ASSIGNMENT: What is the number of lines below that include the string "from"? Provide that number alone.

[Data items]
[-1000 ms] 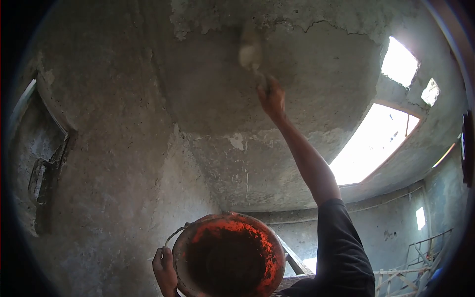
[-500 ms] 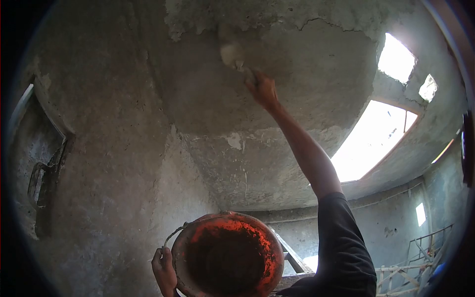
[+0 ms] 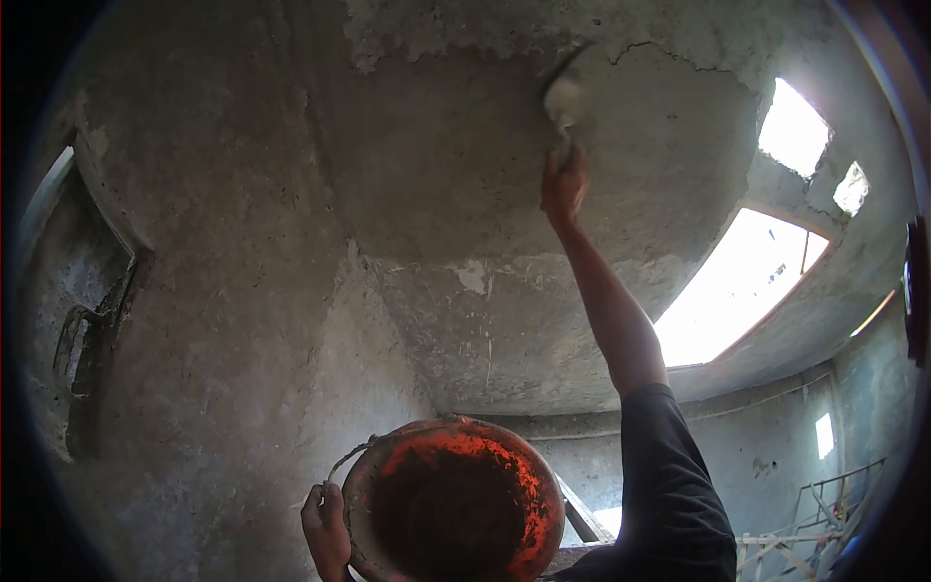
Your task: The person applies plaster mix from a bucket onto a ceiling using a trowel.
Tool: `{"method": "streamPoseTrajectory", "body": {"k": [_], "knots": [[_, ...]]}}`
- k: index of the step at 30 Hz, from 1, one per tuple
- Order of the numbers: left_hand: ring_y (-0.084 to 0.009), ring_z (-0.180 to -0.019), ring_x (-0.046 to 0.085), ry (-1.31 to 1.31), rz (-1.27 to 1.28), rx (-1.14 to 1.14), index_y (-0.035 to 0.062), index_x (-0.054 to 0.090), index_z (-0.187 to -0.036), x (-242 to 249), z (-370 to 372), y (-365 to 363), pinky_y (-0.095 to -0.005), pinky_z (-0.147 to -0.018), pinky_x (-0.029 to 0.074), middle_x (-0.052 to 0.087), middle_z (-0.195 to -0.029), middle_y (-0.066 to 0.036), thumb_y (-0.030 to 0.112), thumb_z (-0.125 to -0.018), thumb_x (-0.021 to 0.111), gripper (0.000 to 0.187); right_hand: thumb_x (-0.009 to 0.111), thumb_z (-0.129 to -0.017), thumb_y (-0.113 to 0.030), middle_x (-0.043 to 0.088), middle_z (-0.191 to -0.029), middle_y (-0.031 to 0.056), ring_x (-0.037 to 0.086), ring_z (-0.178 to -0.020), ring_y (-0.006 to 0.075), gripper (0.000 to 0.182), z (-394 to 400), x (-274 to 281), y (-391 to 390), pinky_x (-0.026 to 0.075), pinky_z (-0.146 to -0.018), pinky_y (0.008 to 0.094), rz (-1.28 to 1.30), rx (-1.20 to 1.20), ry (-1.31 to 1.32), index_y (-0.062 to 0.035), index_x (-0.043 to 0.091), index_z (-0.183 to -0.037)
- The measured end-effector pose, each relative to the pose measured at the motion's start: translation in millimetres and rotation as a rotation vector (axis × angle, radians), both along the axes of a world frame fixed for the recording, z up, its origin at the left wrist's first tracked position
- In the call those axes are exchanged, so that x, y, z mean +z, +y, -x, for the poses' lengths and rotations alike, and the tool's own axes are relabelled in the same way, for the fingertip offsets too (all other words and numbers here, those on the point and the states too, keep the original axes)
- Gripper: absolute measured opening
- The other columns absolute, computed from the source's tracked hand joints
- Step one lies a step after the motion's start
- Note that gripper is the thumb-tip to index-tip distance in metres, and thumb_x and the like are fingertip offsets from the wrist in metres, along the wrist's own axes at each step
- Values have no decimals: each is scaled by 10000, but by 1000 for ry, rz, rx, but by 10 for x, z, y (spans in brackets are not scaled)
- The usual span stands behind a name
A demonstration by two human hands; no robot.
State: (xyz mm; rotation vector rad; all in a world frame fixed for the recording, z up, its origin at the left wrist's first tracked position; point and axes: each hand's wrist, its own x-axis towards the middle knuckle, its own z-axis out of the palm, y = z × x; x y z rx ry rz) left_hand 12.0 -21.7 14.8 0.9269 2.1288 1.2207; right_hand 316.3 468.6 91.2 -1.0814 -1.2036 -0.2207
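My right hand (image 3: 565,184) reaches up at arm's length, its fingers wrapped round the handle of a trowel (image 3: 564,101). The trowel's blade, smeared by motion, lies against a darker, smoother patch of plaster (image 3: 436,165) on the wall, close under its ragged upper edge. Low in view, my left hand (image 3: 328,533) is closed at the left side of an orange bucket (image 3: 535,500), by its wire handle. The bucket is coated with grey mortar, and its inside is dark.
Bright openings (image 3: 742,291) break the wall at the right. A framed recess (image 3: 73,291) is at the far left. Behind the bucket and my right sleeve show a ladder-like frame (image 3: 582,509) and metal scaffolding (image 3: 824,519) at lower right.
My right hand has swept the trowel rightwards across the upper wall. The left hand stays at the bucket, and the view has shifted slightly.
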Motion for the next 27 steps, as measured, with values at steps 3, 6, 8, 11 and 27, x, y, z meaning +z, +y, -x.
{"method": "streamPoseTrajectory", "body": {"k": [3,6,8,11,27], "knots": [[-138,-682,406,51,-2,-12,11,497,-807,4,10,11,-303,-628,375,445,-712,-31,423,-958,512,440,656,-844,-198,601,-1023,257,601,-918,427,391,273,-152,59,500,-805,471,5,162,-236,18,554,-1154],[-139,-681,410,-74,-32,-28,6,495,-808,81,-38,46,-302,-631,378,444,-705,-35,419,-959,512,440,673,-831,-218,606,-1016,252,605,-914,422,401,460,-177,-50,500,-800,470,63,325,-362,-8,562,-1153],[-137,-683,416,-43,-15,-36,1,494,-814,106,-29,42,-301,-635,382,448,-706,-37,414,-958,513,438,675,-825,-212,607,-1008,249,611,-907,416,398,506,-118,-216,494,-786,477,162,430,-347,-15,567,-1153],[-131,-689,421,-22,-26,-37,-5,491,-819,15,18,37,-297,-641,384,452,-709,-37,410,-957,517,438,666,-825,-198,606,-1011,246,604,-913,419,406,282,-50,-321,485,-773,478,69,361,-227,-7,552,-1165],[-109,-696,380,-10,-73,-97,22,462,-781,-163,139,37,-285,-624,347,392,-702,2,373,-966,519,401,615,-882,-192,576,-1081,261,596,-938,430,399,-393,-68,13,501,-799,479,224,78,-344,-12,508,-1222]]}}
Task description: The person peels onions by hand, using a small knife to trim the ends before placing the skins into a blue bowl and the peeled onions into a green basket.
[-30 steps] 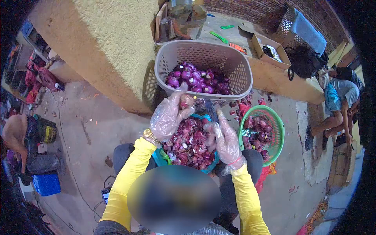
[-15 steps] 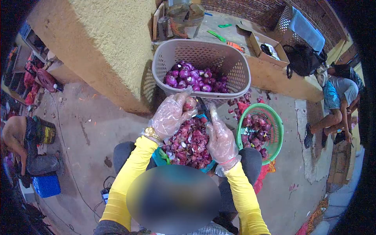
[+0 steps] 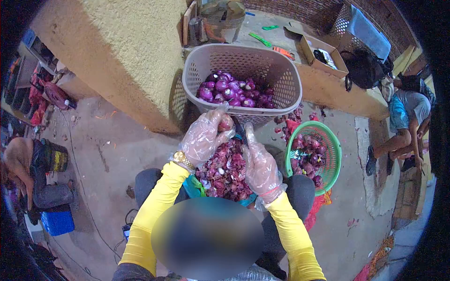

RESULT FOR THIS EXERCISE: 4